• [What the exercise asks] Please report, as a single number with no other text, how many lines of the listing contain "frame".

• [Data excerpt]
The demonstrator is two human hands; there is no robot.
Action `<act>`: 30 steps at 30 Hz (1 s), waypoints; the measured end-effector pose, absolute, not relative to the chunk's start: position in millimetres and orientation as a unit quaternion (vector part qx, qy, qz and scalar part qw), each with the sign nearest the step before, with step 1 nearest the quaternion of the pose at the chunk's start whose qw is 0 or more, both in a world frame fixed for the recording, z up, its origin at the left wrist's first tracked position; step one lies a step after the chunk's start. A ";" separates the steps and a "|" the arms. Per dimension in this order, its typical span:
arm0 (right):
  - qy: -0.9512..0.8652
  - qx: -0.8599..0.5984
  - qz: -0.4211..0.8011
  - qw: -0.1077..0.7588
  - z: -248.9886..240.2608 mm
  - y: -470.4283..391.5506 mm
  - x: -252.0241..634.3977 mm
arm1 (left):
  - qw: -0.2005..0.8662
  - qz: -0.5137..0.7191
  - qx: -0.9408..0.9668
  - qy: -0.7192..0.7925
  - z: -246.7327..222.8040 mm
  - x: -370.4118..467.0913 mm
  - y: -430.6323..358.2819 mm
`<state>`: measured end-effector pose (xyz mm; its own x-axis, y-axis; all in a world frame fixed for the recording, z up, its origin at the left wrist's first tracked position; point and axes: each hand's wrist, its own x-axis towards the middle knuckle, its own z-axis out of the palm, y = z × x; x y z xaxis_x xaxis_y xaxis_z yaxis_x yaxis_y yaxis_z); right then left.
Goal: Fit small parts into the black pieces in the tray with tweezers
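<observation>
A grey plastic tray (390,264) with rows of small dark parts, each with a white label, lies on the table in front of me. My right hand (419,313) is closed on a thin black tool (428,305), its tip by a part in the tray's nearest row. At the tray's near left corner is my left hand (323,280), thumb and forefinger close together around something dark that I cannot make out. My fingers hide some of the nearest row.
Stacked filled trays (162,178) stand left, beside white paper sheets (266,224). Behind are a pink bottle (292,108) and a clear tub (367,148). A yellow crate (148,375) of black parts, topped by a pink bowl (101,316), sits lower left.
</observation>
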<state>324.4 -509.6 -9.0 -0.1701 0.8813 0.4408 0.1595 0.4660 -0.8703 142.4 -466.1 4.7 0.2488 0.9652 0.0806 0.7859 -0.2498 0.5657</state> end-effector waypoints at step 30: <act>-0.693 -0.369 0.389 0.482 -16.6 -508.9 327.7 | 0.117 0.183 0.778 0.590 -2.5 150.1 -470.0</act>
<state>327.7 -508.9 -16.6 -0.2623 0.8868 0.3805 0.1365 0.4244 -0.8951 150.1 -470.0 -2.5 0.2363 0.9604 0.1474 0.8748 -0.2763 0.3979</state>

• [Output] 2